Stupid Parser Tricks, Part 1: Two Lexers, One Token Stream

So lately I’ve been working with ANTLR, a lexer/parser generator by Terrence Parr at UCSF. It’s been pretty enjoyable, for the most part. There have been a couple of times where I wanted to pull my hair out, but overall, it has really saved me a lot of time and effort in my attempt to write a DSL for some folks at work.

Anyways, in the course of working with it, I stumbled across a couple of neat hacks that I thought I’d share. The first is how to write a hybrid lexer for an embedded DSL. I’m not the first to try something like this: Parr’s island-grammar example (examples-v3.tar.gz) shows how to traverse a hybrid grammar but stops short of merging the ASTs, and there’s a pretty hairy discussion of a more complicated scenario on the ANTLR wiki, but neither of these enable us to make two lexers transparently behave like one (which makes the programmer’s life easier and the downstream code cleaner, if you can get away with it).

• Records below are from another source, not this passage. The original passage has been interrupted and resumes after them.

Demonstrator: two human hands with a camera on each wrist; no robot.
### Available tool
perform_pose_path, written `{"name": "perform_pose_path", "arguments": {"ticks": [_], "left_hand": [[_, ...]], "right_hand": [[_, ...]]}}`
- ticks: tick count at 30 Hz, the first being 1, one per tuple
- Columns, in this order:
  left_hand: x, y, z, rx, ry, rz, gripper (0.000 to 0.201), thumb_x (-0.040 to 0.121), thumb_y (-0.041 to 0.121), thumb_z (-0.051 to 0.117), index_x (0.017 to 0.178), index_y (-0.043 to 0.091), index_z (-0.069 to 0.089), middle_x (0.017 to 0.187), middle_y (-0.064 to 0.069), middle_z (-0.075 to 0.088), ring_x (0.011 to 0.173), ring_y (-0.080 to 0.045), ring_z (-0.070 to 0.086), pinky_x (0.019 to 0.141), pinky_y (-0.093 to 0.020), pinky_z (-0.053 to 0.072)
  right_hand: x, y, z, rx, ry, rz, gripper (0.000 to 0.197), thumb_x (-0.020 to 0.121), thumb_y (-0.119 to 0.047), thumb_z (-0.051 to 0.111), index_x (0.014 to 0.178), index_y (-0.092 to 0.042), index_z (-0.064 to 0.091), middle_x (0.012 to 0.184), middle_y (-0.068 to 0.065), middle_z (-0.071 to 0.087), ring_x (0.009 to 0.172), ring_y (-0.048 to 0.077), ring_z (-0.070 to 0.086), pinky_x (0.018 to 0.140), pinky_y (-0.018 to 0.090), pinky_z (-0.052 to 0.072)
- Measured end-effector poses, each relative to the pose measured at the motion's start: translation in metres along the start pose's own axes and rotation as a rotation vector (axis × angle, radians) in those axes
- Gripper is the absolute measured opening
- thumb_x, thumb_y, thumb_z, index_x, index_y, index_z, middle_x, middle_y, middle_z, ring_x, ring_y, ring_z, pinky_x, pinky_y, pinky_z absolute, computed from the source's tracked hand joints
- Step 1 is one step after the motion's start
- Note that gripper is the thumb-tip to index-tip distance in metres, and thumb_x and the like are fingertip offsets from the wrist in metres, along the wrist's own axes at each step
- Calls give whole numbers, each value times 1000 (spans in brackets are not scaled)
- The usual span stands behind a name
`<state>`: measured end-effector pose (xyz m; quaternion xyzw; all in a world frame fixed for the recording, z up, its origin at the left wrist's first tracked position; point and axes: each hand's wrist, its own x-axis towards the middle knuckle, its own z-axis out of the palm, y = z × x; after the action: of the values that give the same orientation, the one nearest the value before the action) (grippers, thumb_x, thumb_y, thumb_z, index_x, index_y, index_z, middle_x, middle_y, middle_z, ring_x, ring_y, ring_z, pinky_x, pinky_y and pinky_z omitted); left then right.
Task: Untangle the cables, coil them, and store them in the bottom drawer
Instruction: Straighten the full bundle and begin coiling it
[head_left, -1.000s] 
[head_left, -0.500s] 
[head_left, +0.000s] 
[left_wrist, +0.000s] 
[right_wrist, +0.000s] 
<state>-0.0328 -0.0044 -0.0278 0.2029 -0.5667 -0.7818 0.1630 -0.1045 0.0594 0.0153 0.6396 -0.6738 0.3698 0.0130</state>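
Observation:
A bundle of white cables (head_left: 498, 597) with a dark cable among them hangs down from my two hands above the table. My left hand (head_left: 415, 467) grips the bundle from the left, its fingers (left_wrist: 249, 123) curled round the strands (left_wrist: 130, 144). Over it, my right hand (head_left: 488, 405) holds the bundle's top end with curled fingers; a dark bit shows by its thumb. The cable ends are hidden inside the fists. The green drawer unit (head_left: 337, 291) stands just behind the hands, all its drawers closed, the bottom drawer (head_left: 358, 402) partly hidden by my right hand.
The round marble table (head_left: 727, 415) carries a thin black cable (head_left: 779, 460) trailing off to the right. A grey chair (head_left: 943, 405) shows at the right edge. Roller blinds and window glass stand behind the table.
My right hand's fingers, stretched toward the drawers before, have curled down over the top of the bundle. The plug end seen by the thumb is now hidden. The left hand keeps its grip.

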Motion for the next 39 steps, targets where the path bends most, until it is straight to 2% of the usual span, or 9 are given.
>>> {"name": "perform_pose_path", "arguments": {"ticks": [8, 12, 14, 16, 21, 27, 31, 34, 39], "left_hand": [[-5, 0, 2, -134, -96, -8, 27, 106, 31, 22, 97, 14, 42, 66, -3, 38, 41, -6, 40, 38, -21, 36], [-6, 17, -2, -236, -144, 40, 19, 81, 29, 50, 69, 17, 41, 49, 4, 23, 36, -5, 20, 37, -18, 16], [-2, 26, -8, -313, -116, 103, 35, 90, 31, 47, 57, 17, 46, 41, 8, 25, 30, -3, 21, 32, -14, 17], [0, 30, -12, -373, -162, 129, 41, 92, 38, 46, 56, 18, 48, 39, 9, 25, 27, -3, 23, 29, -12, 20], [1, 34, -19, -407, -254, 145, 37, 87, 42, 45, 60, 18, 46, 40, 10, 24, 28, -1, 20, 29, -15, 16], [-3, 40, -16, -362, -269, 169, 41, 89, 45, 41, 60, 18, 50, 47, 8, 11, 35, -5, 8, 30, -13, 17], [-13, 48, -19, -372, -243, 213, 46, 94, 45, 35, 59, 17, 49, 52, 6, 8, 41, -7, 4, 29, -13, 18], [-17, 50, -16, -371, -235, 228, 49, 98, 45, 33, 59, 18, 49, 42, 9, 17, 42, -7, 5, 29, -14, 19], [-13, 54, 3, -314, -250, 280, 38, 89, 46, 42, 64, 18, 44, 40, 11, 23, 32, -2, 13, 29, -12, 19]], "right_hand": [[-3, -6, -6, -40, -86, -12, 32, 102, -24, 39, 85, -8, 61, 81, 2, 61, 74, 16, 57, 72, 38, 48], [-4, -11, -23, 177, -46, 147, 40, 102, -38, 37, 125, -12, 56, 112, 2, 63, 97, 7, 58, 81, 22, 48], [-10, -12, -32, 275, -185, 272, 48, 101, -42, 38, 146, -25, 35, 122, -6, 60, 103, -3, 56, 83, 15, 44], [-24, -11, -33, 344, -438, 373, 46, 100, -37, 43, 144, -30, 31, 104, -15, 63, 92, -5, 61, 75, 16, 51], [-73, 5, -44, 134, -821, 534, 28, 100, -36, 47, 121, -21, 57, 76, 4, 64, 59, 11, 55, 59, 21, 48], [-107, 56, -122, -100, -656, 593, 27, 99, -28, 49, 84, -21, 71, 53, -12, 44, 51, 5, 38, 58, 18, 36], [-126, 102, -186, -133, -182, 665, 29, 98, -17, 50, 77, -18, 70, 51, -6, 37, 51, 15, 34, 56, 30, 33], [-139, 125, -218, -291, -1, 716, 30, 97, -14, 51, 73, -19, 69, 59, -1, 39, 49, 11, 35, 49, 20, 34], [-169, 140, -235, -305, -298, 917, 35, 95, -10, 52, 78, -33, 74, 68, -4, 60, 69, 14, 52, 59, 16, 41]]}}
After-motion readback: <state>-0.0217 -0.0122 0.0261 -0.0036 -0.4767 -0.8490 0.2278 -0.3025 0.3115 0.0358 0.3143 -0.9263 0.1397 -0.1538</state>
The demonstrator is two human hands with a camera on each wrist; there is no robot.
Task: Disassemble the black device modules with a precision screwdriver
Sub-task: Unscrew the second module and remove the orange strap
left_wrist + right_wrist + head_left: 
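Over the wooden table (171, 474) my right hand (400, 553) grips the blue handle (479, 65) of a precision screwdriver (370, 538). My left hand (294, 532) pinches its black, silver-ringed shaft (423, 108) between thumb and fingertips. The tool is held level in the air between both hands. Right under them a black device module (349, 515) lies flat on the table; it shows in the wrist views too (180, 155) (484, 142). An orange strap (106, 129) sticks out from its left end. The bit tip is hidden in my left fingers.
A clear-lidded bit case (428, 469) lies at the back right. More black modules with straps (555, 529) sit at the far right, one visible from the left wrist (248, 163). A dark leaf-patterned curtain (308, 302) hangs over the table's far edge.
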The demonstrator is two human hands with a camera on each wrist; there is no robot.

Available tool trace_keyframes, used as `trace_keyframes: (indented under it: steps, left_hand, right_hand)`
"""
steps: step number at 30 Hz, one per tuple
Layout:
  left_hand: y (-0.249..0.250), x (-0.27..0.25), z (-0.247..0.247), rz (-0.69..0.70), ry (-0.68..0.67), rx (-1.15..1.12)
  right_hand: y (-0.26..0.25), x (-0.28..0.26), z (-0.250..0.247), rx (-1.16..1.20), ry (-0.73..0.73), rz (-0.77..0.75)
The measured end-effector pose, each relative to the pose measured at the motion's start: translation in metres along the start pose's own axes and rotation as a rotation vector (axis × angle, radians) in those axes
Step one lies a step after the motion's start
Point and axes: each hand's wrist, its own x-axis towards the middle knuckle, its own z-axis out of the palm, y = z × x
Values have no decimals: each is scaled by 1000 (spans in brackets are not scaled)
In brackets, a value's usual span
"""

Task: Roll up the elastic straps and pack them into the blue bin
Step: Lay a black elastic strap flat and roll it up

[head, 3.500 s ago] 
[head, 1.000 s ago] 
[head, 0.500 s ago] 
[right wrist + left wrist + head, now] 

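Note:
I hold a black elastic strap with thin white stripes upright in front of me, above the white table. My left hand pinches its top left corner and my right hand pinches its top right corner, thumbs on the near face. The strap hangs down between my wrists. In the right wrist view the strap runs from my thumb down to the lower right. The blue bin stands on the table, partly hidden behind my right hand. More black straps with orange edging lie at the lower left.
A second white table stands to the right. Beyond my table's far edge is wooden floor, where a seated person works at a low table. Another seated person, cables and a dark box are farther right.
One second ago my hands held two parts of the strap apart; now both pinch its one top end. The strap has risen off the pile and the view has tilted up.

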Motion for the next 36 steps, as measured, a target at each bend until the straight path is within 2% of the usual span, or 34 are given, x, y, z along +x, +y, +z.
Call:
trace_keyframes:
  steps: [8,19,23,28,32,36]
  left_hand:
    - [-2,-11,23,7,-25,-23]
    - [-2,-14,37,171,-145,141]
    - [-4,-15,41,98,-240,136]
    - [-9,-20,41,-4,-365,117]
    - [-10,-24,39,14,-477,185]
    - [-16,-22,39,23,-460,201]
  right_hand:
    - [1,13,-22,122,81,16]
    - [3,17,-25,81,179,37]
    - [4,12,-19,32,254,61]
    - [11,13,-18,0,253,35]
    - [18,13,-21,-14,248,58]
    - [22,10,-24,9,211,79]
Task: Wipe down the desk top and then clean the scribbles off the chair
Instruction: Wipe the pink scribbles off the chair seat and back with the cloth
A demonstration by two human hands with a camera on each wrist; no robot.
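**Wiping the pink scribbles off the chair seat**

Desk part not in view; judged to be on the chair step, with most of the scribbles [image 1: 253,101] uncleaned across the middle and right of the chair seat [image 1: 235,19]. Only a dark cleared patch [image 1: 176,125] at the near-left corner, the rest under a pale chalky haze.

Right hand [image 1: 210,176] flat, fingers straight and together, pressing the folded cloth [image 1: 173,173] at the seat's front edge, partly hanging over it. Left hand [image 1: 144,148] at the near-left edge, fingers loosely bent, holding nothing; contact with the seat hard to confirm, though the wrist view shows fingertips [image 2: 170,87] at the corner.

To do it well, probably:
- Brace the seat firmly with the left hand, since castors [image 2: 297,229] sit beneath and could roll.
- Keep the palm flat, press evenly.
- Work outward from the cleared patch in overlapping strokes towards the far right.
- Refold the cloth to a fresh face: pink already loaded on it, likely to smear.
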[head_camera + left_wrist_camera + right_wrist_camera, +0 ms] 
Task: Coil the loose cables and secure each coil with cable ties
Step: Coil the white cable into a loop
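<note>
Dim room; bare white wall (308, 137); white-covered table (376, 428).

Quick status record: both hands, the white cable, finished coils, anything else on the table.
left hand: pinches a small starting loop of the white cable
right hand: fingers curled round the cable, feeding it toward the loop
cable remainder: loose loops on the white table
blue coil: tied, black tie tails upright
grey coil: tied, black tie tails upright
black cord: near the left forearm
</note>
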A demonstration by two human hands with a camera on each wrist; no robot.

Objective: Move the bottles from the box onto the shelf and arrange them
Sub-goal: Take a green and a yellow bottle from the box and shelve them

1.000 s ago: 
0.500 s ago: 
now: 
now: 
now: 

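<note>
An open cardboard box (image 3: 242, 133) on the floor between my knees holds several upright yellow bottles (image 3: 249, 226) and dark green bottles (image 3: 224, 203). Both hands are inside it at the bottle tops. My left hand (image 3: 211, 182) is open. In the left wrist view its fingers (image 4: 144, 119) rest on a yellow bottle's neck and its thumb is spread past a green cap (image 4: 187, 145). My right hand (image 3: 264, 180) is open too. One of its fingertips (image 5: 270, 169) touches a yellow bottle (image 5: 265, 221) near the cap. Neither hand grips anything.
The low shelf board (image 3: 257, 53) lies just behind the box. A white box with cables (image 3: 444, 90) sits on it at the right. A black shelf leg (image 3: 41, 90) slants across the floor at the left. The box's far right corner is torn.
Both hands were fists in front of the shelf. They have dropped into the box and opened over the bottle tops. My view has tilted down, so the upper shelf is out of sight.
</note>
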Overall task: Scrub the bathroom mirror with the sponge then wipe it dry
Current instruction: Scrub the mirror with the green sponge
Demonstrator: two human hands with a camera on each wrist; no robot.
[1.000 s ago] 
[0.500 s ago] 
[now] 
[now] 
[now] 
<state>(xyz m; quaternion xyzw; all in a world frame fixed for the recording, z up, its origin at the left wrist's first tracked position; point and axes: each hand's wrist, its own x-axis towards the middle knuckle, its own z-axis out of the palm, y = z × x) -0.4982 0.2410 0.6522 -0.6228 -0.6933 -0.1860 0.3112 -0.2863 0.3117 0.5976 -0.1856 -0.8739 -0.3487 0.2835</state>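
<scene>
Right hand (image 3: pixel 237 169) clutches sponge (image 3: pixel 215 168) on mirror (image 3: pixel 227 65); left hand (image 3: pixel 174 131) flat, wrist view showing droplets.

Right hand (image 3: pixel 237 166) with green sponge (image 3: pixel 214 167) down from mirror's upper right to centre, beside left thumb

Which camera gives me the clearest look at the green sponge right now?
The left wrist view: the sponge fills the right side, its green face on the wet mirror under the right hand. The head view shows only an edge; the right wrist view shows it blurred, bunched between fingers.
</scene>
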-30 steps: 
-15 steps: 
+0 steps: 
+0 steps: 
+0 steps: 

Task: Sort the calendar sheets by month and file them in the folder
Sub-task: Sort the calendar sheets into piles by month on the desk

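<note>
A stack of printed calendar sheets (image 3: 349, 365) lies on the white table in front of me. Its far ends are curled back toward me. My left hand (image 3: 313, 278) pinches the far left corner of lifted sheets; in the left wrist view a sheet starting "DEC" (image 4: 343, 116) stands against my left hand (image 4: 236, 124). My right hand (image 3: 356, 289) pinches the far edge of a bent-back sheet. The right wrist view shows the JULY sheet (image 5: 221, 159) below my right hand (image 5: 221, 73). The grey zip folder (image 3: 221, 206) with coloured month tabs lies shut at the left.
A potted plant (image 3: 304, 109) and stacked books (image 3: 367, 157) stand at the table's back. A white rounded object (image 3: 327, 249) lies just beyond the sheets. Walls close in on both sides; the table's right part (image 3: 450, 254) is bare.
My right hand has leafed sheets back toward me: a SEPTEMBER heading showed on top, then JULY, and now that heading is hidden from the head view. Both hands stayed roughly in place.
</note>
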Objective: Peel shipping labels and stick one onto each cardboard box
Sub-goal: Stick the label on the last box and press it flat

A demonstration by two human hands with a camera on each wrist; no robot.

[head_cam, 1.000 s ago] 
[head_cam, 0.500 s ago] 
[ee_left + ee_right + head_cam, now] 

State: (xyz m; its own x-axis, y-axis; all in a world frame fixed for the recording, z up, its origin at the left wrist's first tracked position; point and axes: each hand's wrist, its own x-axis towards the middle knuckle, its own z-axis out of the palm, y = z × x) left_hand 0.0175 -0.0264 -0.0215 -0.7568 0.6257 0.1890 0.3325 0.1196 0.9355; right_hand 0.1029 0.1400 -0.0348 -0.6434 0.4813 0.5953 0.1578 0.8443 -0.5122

Basically, the recognizer classes that ANTLR builds for a grammar are self-contained enough to be called recursively without exploding. The island-grammar example I linked above does this, and it’s a very clever feature. What it doesn’t show you is that it’s possible to splice together the two token streams. The only tricky part is that by default, ANTLR is not written to handle recording multiple tokens for a single lexer rule (ostensibly for efficiency reasons). This means that when the lexer for the embedded language is invoked, we need to modify the base recognizer to handle the deluge of tokens that is produced. It’s not a difficult fix -- we just add a token buffer in-line with the function responsible for passing tokens up the chain and modify the emit function to feed the buffer instead. Once that plumbing is in place, we drop the embedded lexer in, collect the tokens, and feed them one by one to the outer lexer. The driver simply calls the outer lexer and the parser never knows the difference.

There’s not enough space to walk through the code, but I’ve provided a python implementation below. Enjoy!

stupid_parser_tricks.tgz (tarball)
stupid_parser_tricks (individual files)

(caveat emptor: if you don’t have lexer-level syntax for delineating the embedded language, you’re out of luck with this method. That’s where the more complicated scenario I mentioned arises.)